AIM OF THE TASK:
If pictures appear in the lines below, skip them and copy exactly the lines from the one containing "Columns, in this" through the one containing "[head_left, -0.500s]", and nothing else.

RECORDED INFORMATION:
--------------------------------------------------
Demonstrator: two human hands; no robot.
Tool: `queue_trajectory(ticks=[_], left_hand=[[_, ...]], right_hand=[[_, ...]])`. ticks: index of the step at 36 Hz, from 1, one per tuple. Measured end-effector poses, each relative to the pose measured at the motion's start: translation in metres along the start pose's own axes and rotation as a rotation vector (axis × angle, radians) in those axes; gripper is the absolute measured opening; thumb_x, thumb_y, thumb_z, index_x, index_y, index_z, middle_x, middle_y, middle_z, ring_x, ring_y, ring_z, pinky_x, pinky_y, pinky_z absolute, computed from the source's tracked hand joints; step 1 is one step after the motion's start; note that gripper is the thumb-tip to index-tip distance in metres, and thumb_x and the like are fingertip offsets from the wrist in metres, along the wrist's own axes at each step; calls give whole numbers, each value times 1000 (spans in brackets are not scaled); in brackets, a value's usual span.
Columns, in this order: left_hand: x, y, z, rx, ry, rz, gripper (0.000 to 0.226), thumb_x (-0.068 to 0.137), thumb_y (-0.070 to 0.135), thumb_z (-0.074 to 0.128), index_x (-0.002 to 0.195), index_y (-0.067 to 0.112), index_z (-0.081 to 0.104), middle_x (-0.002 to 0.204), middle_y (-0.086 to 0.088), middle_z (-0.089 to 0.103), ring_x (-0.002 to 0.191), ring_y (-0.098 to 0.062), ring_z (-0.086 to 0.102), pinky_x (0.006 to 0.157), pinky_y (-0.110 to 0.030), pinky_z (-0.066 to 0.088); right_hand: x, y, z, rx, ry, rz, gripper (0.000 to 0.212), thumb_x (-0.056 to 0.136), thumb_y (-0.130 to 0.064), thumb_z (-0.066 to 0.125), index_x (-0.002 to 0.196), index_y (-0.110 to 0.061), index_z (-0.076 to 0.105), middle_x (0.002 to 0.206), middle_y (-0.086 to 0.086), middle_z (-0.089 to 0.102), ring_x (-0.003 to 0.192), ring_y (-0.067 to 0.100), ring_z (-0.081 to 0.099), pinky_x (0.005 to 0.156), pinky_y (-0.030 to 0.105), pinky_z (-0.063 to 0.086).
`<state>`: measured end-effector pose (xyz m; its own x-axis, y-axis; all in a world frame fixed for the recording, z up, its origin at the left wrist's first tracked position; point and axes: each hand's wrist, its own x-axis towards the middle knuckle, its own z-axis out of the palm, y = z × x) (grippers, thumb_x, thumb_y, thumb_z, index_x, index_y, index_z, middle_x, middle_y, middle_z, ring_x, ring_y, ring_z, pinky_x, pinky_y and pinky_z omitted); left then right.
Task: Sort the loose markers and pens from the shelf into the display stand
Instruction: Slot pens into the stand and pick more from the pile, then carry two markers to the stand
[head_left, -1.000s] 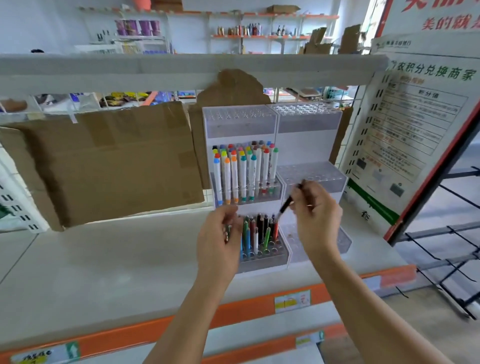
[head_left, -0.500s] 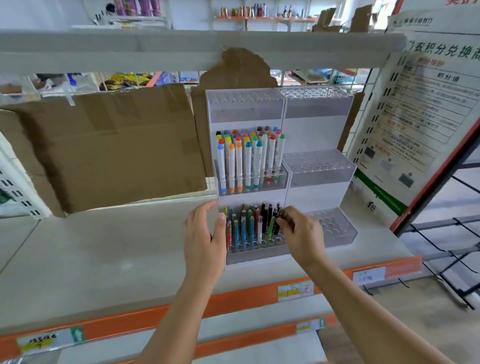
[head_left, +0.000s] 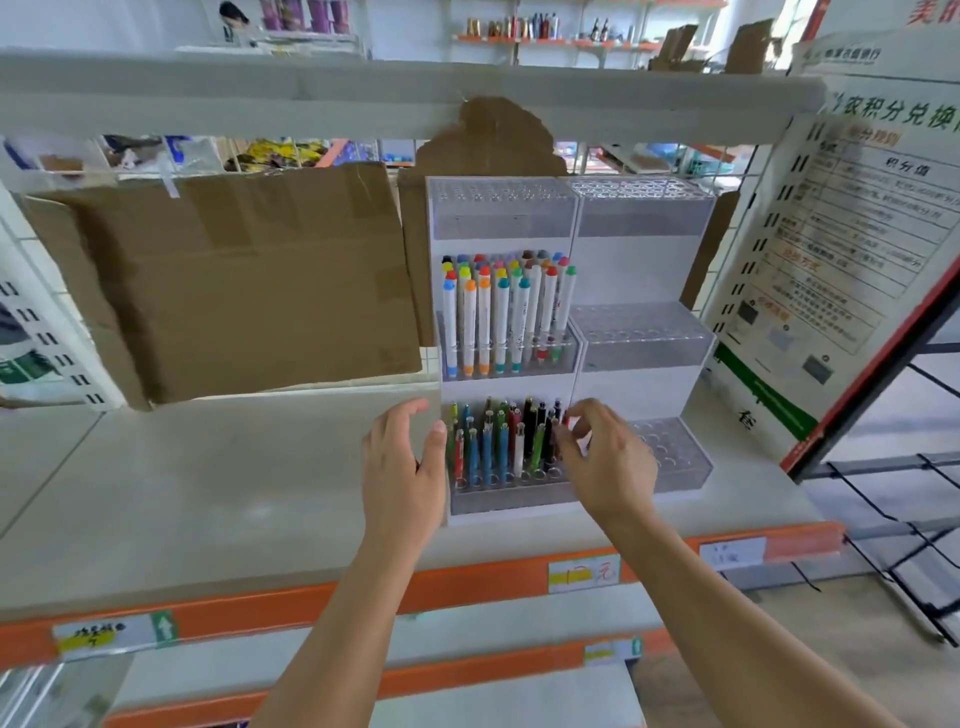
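Fingers of the left hand (head_left: 402, 467) lie straight against one display stand (head_left: 571, 322); right hand (head_left: 608, 462) fingers curl loosely beside its pens (head_left: 504, 441).

— What stood on the shelf (head_left: 208, 493)?

— A white display stand (head_left: 571, 291), three tiers, two columns. The stand's middle left tier held white markers (head_left: 506, 317) with coloured caps, upright. Its bottom left tier held pens (head_left: 501, 441), upright.

— And the hands?

— The left hand (head_left: 402, 467) lay flat against the stand's left side, fingers straight. The right hand (head_left: 605, 457) was at the bottom left tier, fingertips (head_left: 563, 441) at the rightmost pens; a grip could not be confirmed.

— Behind the stand?

— Brown cardboard (head_left: 249, 280), leaning to its left.
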<state>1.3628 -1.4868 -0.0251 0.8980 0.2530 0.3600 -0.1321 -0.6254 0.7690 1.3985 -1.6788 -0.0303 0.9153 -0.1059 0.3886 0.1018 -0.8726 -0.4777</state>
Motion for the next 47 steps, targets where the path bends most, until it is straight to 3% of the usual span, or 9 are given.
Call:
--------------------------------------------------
RESPONSE:
Columns, in this order: left_hand: x, y, z, rx, ry, rz, gripper (0.000 to 0.226), thumb_x (-0.068 to 0.137), thumb_y (-0.070 to 0.135), thumb_z (-0.074 to 0.128), index_x (-0.002 to 0.195), index_y (-0.067 to 0.112), index_z (-0.081 to 0.104), middle_x (-0.002 to 0.204), middle_y (-0.086 to 0.088), middle_z (-0.089 to 0.103), ring_x (-0.002 to 0.191), ring_y (-0.098 to 0.062), ring_z (-0.086 to 0.102), pinky_x (0.006 to 0.157), pinky_y (-0.110 to 0.030), pinky_z (-0.066 to 0.088); right_hand: x, y, z, rx, ry, rz, gripper (0.000 to 0.212), thumb_x (-0.056 to 0.136), thumb_y (-0.130 to 0.064), thumb_z (-0.066 to 0.125), index_x (-0.002 to 0.196), index_y (-0.110 to 0.061), index_z (-0.076 to 0.105), middle_x (0.002 to 0.206), middle_y (-0.086 to 0.086), middle_z (-0.089 to 0.102), ring_x (-0.003 to 0.192), ring_y (-0.067 to 0.100), ring_z (-0.081 to 0.099), pinky_x (0.005 to 0.156), pinky_y (-0.030 to 0.105), pinky_z (-0.063 to 0.086).
`<state>`: measured end-effector pose (xyz m; its own x-axis, y-axis; all in a world frame fixed for the recording, z up, its origin at the left wrist's first tracked position; point and axes: each hand's wrist, its own x-axis towards the middle knuckle, its own z-axis out of the palm, y = z × x) (grippers, thumb_x, thumb_y, thumb_z, index_x, index_y, index_z, middle_x, middle_y, middle_z, ring_x, ring_y, ring_z, pinky_x, pinky_y and pinky_z omitted); left then right.
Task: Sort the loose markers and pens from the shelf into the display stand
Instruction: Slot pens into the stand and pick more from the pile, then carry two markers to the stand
[head_left, -1.000s] 
[head_left, -0.500s] 

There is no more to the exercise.